TASK STATEMENT => Retype the data in its entirety, with no word changed.
Start of Block
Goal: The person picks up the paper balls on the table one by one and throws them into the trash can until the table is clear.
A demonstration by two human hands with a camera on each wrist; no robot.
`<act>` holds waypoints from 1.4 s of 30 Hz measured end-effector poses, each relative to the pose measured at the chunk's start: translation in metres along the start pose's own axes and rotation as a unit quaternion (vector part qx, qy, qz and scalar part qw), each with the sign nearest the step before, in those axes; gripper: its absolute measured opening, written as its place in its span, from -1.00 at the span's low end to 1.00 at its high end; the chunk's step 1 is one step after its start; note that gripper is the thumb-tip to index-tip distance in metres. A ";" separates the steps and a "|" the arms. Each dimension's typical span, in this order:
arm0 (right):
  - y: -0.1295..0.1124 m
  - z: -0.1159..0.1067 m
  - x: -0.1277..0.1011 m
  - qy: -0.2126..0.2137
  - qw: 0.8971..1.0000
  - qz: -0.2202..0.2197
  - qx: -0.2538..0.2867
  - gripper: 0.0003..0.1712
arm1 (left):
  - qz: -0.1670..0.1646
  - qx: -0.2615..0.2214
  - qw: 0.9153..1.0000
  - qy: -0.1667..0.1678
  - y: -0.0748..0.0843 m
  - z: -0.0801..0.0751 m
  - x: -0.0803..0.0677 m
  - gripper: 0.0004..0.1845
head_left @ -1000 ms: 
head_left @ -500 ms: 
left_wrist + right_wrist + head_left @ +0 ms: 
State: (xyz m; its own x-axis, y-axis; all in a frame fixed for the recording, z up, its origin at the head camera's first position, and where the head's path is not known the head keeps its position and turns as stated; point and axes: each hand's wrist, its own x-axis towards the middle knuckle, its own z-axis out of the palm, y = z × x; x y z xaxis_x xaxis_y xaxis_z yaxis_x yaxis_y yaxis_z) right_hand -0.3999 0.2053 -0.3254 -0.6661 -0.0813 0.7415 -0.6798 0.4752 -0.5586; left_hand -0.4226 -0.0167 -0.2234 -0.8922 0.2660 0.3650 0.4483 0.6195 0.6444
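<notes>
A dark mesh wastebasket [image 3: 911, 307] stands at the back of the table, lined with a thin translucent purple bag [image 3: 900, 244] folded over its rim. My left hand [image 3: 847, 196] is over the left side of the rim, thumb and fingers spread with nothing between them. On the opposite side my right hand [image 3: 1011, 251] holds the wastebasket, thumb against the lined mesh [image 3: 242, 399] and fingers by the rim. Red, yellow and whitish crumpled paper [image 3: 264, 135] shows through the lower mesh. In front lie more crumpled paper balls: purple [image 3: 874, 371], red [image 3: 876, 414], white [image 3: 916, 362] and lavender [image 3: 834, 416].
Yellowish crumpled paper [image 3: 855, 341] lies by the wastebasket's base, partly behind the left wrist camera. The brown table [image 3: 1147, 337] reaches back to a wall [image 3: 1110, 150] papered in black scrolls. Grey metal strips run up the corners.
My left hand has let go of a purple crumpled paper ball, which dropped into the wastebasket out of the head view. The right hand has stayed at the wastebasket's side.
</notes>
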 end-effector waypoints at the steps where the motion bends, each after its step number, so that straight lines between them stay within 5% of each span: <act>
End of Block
TASK ANSWER =>
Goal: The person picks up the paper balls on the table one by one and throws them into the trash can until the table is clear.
A demonstration by two human hands with a camera on each wrist; no robot.
`<act>` holds waypoints from 1.4 s of 30 Hz measured end-effector poses, each relative to the pose measured at the chunk's start: translation in metres along the start pose's own axes and rotation as a unit quaternion (vector part qx, qy, qz and scalar part qw), each with the sign nearest the step before, in those axes; gripper: its absolute measured opening, written as its place in its span, from -1.00 at the span's low end to 1.00 at its high end; the chunk's step 1 is one step after its start; note that gripper is the thumb-tip to index-tip distance in metres. A ";" separates the steps and a "|" the arms. Each dimension's typical span, in this order:
arm0 (right):
  - y: -0.1295..0.1124 m
  - z: -0.1159..0.1067 m
  - x: -0.1277..0.1011 m
  - qy: -0.2126..0.2137
  - qw: 0.8971..1.0000
  - qz: -0.2202..0.2197
  - qx: -0.2538..0.2867
  - gripper: 0.0003..0.1712
arm1 (left):
  - qz: -0.1670..0.1646
  - qx: -0.2615..0.2214
  - qw: 0.9153..1.0000
  - qy: -0.1667..0.1678
  - y: -0.0748..0.0843 m
  - z: -0.0801..0.0751 m
  - x: -0.0803..0.0677 m
  - gripper: 0.0004..0.1845
head_left @ -1000 ms: 
head_left @ -500 ms: 
left_wrist + right_wrist + head_left @ +0 ms: 
State: (xyz m; its own x-axis, y-axis; all in a frame fixed for the recording, z up, its origin at the head camera's first position, and where the head's path is not known the head keeps its position and turns as stated; point and axes: each hand's wrist, its own x-axis towards the middle knuckle, its own z-axis out of the palm, y = z × x; x y z xaxis_x xaxis_y xaxis_z yaxis_x yaxis_y yaxis_z) right_hand -0.3999 0.2053 -0.3254 -0.6661 -0.0813 0.7415 -0.6798 0.4752 -0.5586; left_hand -0.4226 -0.0167 -0.2234 -0.8922 0.2660 0.3650 0.4483 0.6195 0.6444
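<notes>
A dark mesh wastebasket [image 3: 911, 307] stands at the back of the table, lined with a thin translucent purple bag [image 3: 900, 244] folded over its rim. My left hand [image 3: 847, 196] is over the left side of the rim, thumb and fingers spread with nothing between them. On the opposite side my right hand [image 3: 1011, 251] holds the wastebasket, thumb against the lined mesh [image 3: 242, 399] and fingers by the rim. Red, yellow and whitish crumpled paper [image 3: 264, 135] shows through the lower mesh. In front lie more crumpled paper balls: purple [image 3: 874, 371], red [image 3: 876, 414], white [image 3: 916, 362] and lavender [image 3: 834, 416].
Yellowish crumpled paper [image 3: 855, 341] lies by the wastebasket's base, partly behind the left wrist camera. The brown table [image 3: 1147, 337] reaches back to a wall [image 3: 1110, 150] papered in black scrolls. Grey metal strips run up the corners.
My left hand has let go of a purple crumpled paper ball, which dropped into the wastebasket out of the head view. The right hand has stayed at the wastebasket's side.
</notes>
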 end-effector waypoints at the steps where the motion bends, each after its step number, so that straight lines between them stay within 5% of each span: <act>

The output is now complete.